Summary: Insurer AIA was second on the list of the top three short-seller targets, with HK$437.05 million or 33.5% of the company’s shares sold short. AIA shares ended the day’s trading flat.

Reason: Insurance firms are on a sector watchlist as investors fear these firms may have exposure to real estate debts that are as yet still unknown after a Bloomberg report Monday morning concerning Ping An Insurance Co of China Limited’s (OTC: PNAGY) hidden balance sheet debt. AIA and Ping An both poured billions into commercial property in China earlier this year too.

Squeeze View: AIA has been one of the largest buyers of its own stock this month, believing the shares to be priced too cheaply.

#3 – BYD Company Limited (OTC: BYDDF) (OTC: BYDDY)

Summary: EV maker BYD was in third place among the top Hong Kong-listed short-sold equities as sellers targeted HK$322.6 million, or 24.4% of the company’s daily turnover for short positions. BYD shares ended down 1.2% on the day.
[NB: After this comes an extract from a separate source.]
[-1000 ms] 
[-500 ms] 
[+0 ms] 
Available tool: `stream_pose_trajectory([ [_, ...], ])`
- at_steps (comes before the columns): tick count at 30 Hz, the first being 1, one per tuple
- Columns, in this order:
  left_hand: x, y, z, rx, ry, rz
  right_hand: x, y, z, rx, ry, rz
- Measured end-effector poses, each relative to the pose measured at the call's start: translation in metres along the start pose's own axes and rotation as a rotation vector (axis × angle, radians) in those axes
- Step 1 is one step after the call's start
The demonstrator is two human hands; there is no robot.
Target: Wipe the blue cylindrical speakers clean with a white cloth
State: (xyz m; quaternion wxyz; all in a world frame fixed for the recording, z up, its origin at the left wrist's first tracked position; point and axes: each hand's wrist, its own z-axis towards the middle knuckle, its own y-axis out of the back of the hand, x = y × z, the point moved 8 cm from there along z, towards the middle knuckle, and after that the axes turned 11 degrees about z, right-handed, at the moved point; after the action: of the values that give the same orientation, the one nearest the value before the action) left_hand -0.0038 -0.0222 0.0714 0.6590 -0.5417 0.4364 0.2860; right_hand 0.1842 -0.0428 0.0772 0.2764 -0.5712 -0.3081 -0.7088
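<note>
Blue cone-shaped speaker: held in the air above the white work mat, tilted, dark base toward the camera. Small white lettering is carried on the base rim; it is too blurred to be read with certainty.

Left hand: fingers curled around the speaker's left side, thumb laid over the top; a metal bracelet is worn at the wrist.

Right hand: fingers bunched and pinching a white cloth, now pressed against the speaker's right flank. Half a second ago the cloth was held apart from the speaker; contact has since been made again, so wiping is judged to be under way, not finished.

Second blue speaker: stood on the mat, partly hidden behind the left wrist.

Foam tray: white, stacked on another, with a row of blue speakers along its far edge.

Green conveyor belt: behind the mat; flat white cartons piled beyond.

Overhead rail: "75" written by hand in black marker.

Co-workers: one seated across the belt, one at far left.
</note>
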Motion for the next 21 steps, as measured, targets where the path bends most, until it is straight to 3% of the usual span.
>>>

Reason: Strong sales for Huawei Technology’s AITO M7 have led Li Auto Inc (NASDAQ: LI) to cut prices according to Chinese language newswire Cailian. That report sparked fears of lower margins for BYD in the ongoing EV price war. Recent selling pressure from shareholder Berkshire Hathway Inc (NYSE: BRK-A), which has been disposing of a chunk of its stake in BYD has incentivized short-sellers too. Added to this, there are concerns about the strength of the Chinese consumer sector which would affect the company’s sales outlook and about the upcoming earnings for rival Tesla Inc (NASDAQ: TSLA)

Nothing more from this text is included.